**WHAT THIS TASK INVOLVES:** Copy the opening lines of the listing exactly, through and including the line with "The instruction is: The"; do not copy any pictures.

**COLLECTED DATA:**
Start of Block

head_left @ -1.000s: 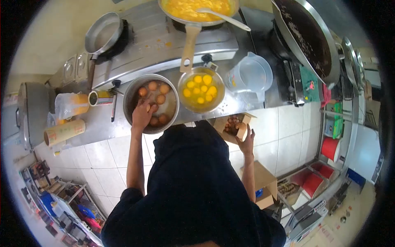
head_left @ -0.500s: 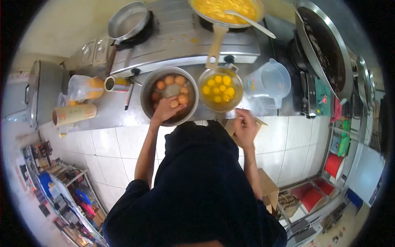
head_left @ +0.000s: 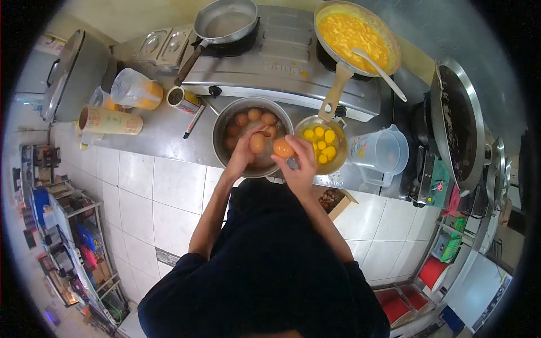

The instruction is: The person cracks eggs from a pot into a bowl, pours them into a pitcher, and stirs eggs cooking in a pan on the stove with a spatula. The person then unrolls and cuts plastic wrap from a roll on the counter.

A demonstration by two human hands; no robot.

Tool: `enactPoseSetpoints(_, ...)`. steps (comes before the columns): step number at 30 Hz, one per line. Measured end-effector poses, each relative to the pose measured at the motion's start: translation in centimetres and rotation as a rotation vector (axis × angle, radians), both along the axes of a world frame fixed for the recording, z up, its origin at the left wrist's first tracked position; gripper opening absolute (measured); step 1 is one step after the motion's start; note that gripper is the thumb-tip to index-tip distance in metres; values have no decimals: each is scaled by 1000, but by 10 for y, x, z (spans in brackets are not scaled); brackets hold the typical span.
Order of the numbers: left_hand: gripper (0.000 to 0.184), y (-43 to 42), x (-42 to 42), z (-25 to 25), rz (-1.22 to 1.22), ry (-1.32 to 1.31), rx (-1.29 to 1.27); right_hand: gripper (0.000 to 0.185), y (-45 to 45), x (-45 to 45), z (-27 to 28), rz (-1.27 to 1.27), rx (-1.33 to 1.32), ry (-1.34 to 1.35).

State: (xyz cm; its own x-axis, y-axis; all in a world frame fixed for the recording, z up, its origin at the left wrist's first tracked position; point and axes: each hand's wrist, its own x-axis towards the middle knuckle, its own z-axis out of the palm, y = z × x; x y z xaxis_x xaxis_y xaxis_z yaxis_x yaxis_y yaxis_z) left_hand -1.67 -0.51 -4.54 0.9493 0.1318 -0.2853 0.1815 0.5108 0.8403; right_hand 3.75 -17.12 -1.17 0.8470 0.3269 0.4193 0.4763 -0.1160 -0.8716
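Over a metal pot (head_left: 218,128) with several brown eggs (head_left: 254,115) in it, my left hand (head_left: 242,155) holds one brown egg (head_left: 257,143). My right hand (head_left: 300,167) has its fingers round another brown egg (head_left: 283,147), close beside the first, above the pot's right side. I cannot tell whether the two eggs touch. Just right of the pot stands a metal bowl (head_left: 340,160) with several raw yolks (head_left: 322,145) in clear liquid; my right hand hides part of its left edge.
Behind, a stove (head_left: 282,73) bears a small pan (head_left: 227,25) and a pan of yellow egg (head_left: 352,34) with a white spoon (head_left: 378,73). A clear jug (head_left: 380,151) stands right, a wok (head_left: 459,124) farther right. A carton of shells (head_left: 332,200) is below the counter.
My right hand has come up from over the carton to the pot and now holds an egg. My left hand has lifted an egg towards it. The view has shifted left.
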Motion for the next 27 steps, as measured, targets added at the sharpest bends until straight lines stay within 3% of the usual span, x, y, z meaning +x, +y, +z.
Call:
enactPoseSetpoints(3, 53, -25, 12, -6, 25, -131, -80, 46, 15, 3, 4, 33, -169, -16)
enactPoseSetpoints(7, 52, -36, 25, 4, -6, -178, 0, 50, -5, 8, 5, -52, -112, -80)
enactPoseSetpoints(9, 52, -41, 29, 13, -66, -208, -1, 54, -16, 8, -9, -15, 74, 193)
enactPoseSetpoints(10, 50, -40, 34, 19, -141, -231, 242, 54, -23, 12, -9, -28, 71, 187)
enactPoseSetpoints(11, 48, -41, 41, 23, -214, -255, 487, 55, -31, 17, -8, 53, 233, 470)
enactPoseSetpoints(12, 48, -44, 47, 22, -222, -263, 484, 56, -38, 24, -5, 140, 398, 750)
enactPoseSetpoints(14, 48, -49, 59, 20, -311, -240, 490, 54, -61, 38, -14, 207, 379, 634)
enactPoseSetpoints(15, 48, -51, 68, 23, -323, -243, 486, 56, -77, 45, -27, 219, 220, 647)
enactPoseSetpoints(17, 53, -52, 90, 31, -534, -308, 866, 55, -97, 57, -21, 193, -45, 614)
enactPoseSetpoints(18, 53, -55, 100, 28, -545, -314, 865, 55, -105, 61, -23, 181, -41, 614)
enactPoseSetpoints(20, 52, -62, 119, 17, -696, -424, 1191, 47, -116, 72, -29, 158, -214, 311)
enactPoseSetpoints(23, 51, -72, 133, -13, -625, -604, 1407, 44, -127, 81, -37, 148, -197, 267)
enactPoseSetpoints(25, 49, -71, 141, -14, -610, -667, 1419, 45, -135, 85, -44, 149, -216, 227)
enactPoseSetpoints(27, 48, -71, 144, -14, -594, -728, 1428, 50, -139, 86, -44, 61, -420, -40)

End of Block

**REPLY TO THE TASK:**
head_left @ -1.000s: 
head_left @ -0.500s: 
head_left @ +0.000s: 

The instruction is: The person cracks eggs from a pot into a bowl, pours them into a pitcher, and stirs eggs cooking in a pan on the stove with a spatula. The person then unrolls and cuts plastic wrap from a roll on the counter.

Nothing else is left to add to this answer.